できれば自分の志望校のワンランク下の大学の過去問を解き始めるようにしましょう。
そして間違えた問題に関しては5.で選んだ問題集で類題を探して定着を図るようにしてください。
そして11月の終わり頃から志望校の過去問演習をして行くことで解けない問題を徹底的に潰して行くようにしてください。

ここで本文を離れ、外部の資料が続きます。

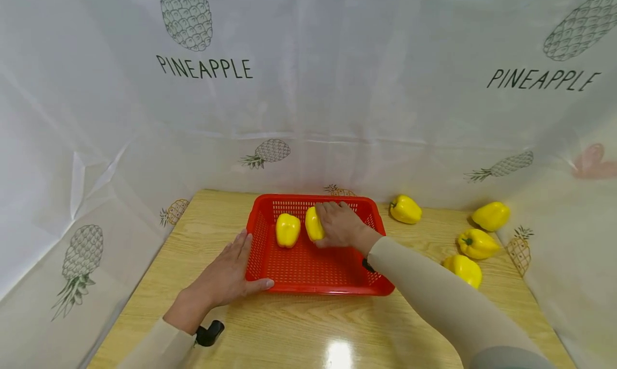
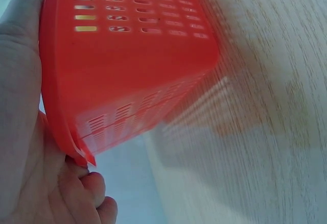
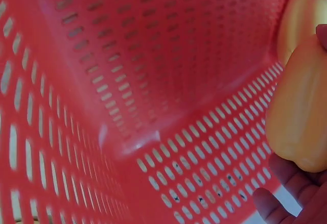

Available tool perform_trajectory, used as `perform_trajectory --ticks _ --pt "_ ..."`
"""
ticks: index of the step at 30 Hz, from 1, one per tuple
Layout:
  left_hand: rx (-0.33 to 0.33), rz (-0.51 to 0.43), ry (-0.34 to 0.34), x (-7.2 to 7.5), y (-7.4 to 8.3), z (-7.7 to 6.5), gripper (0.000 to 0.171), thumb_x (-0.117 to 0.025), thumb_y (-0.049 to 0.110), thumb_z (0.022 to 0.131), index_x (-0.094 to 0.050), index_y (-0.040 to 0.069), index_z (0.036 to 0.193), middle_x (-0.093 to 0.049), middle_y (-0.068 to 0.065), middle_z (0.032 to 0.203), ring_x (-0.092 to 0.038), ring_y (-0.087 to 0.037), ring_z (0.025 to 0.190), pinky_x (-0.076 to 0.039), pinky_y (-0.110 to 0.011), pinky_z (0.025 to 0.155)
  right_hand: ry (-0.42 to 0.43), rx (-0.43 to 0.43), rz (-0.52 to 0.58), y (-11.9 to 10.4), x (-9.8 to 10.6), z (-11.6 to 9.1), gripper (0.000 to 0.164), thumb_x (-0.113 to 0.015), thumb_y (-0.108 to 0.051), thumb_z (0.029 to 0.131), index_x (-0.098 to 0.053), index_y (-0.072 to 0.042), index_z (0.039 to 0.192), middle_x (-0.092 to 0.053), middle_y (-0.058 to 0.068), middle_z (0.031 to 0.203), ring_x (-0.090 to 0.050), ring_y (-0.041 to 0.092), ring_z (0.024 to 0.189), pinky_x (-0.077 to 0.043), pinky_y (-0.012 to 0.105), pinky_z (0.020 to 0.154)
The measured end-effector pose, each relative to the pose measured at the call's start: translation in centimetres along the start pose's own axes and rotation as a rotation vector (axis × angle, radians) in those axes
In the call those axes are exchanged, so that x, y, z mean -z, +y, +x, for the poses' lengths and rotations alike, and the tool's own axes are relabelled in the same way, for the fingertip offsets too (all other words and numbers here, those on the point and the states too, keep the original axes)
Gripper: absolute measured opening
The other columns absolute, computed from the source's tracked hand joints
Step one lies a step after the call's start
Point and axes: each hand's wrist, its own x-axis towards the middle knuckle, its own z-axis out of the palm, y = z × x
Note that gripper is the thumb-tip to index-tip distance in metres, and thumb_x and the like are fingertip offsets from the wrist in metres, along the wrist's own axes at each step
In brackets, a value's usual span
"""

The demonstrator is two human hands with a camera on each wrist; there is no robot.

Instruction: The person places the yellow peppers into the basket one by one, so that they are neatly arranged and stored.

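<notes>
A red perforated plastic basket point(image 1: 318, 290) stands on the wooden table. Inside it, toward the left, sits a yellow bell pepper point(image 1: 288, 231). My right hand point(image 1: 339, 224) reaches into the basket and grips a second yellow bell pepper point(image 1: 314, 224) just right of the first. In the right wrist view, fingers curl around this held pepper point(image 3: 299, 106), with the other pepper point(image 3: 301, 25) behind it. My left hand point(image 1: 230, 272) rests at the basket's near left corner, its fingers extended along the left rim and the thumb on the front rim.
Right of the basket, one yellow pepper point(image 1: 406, 209) lies near the back edge of the wooden table point(image 1: 270, 331). Three more sit at the far right: a rear pepper point(image 1: 491, 216), a middle pepper point(image 1: 477, 244) and a front pepper point(image 1: 464, 270). A pineapple-printed sheet point(image 1: 328, 101) surrounds the table.
</notes>
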Motion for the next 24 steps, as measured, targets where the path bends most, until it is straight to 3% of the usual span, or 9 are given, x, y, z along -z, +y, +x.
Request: perform_trajectory --ticks 8,24 --pt "0.008 -0.004 -0.009 0.0 0.0 0.2 0.133 -0.057 0.089 0.084 -0.015 -0.007 0.166 -0.009 -0.026 0.175 -0.020 -0.045 0.161 -0.024 -0.059 0.129 -0.065 0.004 -0.025 -0.1 -1.2 0.2 0.096 -0.063 -0.070 0.091 -0.039 -0.002 0.154 -0.058 0.015 0.146 -0.057 0.032 0.136 -0.045 0.052 0.119" --pt "-0.006 -0.007 0.002 0.1 0.2 0.0 0.131 -0.057 0.087 0.086 -0.016 -0.008 0.165 -0.009 -0.027 0.175 -0.020 -0.045 0.161 -0.024 -0.059 0.129 -0.055 -0.016 0.026 -1.0 -3.6 0.5 0.090 -0.064 -0.069 0.089 -0.042 -0.006 0.149 -0.061 0.011 0.137 -0.059 0.028 0.122 -0.051 0.046 0.107"
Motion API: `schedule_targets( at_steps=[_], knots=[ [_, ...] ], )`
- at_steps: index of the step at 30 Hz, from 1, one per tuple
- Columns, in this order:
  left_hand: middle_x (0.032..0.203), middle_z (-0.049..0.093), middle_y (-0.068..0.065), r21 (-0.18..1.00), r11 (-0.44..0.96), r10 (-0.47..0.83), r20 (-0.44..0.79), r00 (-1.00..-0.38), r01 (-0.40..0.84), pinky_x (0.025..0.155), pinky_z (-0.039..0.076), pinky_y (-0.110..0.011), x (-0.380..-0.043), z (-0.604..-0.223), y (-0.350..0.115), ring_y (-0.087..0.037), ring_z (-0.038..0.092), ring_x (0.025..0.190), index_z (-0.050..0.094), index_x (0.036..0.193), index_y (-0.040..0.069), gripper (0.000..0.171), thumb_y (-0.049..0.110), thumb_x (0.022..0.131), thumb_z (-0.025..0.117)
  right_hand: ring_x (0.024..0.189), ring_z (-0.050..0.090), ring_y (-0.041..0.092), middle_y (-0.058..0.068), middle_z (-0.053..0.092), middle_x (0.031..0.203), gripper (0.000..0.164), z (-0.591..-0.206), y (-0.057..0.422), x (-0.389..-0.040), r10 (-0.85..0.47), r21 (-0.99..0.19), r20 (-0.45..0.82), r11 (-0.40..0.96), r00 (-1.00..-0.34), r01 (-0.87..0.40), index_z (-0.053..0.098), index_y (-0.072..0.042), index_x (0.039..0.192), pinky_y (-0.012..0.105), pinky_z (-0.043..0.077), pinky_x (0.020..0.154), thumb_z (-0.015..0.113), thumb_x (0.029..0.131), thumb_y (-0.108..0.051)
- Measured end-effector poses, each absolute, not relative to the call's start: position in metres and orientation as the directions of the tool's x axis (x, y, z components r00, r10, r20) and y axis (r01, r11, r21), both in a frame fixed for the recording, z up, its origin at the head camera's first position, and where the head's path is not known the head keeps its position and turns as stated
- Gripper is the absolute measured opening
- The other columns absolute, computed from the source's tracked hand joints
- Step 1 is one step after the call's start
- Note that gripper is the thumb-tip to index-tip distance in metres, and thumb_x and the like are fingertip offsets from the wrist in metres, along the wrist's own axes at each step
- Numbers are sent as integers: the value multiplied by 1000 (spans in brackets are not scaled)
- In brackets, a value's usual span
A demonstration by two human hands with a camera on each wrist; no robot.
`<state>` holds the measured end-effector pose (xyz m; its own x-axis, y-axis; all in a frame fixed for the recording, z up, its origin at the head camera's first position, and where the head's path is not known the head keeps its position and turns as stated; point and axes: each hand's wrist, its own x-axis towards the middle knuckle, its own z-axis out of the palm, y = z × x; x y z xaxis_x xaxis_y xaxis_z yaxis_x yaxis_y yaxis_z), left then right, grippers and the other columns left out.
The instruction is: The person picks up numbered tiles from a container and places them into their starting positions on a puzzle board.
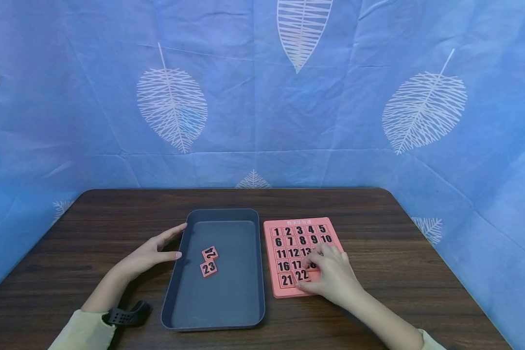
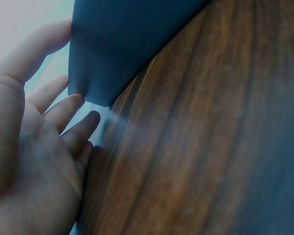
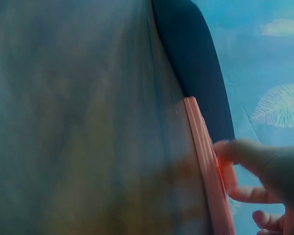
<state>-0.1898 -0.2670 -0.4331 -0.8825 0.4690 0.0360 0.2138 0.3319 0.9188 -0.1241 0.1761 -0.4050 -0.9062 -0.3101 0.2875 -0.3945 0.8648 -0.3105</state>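
My right hand [image 1: 332,273] pinches the pink number tile 22 [image 1: 302,275] between thumb and fingers, low over the pink puzzle board [image 1: 282,293]. The tile sits slightly tilted, just right of tile 21 [image 1: 286,280]. Rows of numbered tiles fill the upper board; my fingers hide some at the right. In the right wrist view, the tile [image 3: 227,175] shows edge-on between the fingertips. My left hand [image 1: 150,255] has its fingers extended and touches the left rim of the dark grey tray [image 1: 218,311]. Inside the tray lie tile 24 [image 1: 210,253] and tile 23 [image 1: 208,268], touching each other.
A dark wood table [image 1: 127,209] carries the tray and, close to its right, the board. Behind it hangs a blue cloth [image 1: 253,97] with white leaf prints. A black wristband [image 1: 129,315] is on the left wrist.
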Motion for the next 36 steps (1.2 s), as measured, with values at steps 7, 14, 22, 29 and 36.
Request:
schedule_targets(
  at_steps=[7,14,22,29,36],
  knots=[
    [156,16,-20,919,332,469,34,-883,212,103,17,-68,-190,-433,-266,-44,9,141,24,153,15,72,19,93,64,80,36,14,-8,40,84,33,-410,175,-122,-312,-313,264,867,-913,-387,59,-28,75,35,24,67,86,63,-42],
    [156,16,-20,920,329,471,36,-881,214,103,17,-68,-190,-434,-266,-44,8,141,24,153,15,72,18,93,64,84,38,16,-8,44,89,29,-401,180,-122,-326,-303,282,862,-902,-406,65,-29,79,37,25,69,88,64,-38],
    [156,17,-19,919,335,465,32,-885,209,103,17,-69,-190,-435,-266,-44,9,141,24,153,16,72,19,93,64,88,40,17,-8,47,93,24,-399,184,-123,-339,-278,269,869,-901,-410,70,-32,79,36,25,69,88,64,-34],
    [156,17,-19,913,342,467,41,-883,223,102,17,-69,-190,-435,-266,-45,9,141,24,153,15,72,19,93,64,91,41,16,-8,49,95,24,-400,183,-122,-386,-251,263,858,-884,-449,76,-30,89,36,27,72,85,68,-34],
    [156,18,-19,912,345,462,39,-886,220,103,17,-69,-190,-437,-267,-44,10,141,24,153,15,73,20,93,64,89,39,14,-12,44,92,22,-399,186,-123,-481,-214,277,813,-832,-541,76,-31,92,35,25,69,84,71,-29]
  ],
)
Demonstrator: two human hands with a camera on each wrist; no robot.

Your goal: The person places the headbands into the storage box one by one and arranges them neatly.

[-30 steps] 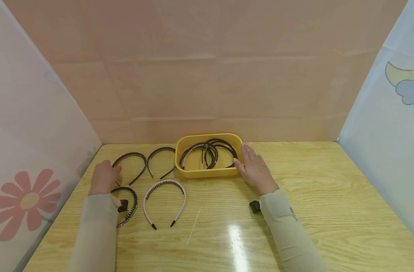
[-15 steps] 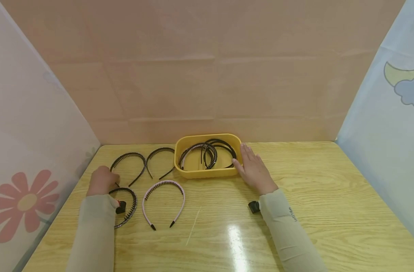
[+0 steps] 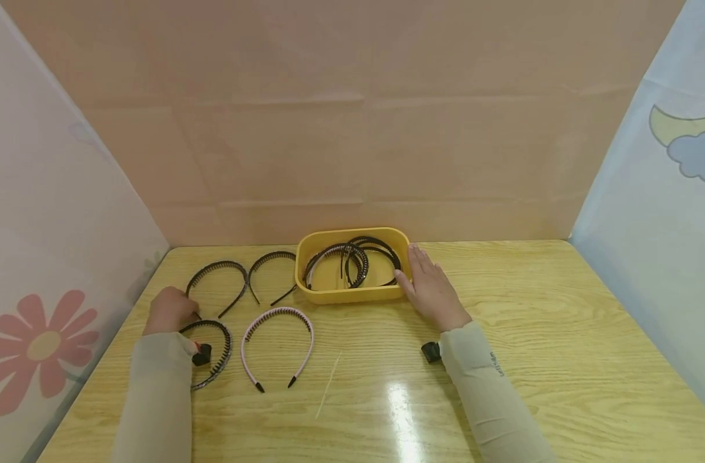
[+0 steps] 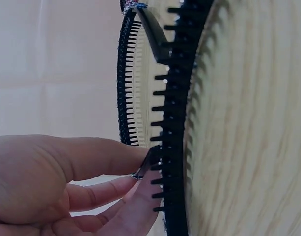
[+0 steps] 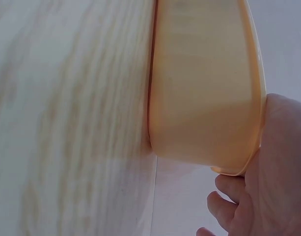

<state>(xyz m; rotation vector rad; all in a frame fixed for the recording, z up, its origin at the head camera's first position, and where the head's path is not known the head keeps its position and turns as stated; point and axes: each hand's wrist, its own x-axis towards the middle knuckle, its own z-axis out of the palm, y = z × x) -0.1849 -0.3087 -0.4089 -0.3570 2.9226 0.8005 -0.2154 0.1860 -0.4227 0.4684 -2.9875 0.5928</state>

ここまでの問題を解けば全くわからないという問題というものは見当たらなくなるはずです。
さらに知識問題で不安や計算問題で不安がある人向けに、弱点補充用の参考書を提示しておきます。

暗記が苦手な人へ

化学一問一答【完全版】 (東進ブックス 大学受験 高速マスター)
これは学校への通学時間などの隙間時間に苦手分野を重点的に見るようにしましょう。繰り返し見ることで記憶に残りやすくなります。

計算問題が苦手な人へ

化学計算問題の徹底整理 化学基礎・化学
これは問題数がとても多いので例題だけ解くようにしましょう。速さよりも解き方を定着させることを意識してなぜそう式を立てるのかを意識しながら解くようにしましょう。

3.入試で高得点を狙うために

ここまで問題集を完璧にしていたら、怖いものはもうないと思います。
ただ、これでも初見の問題は解けないという人は、問題を解く前に「この問題は何を解いているんだろう」ということを考えるようにしましょう。
入試では初見の物質が出て来ることがあります。
しかし本質を理解していれば必ず高校生に解けるようにできています。
どんな問題にも出題の意図が隠れているので出題者は何を期待して出題しているのか考えながら解くようにしてください。
独学で入試を突破するのは難しいと思いますが、ぜひ最後まで諦めずに頑張って苦手を潰すようにしていきましょう。
今回の記事が独学の励みになれば幸いです。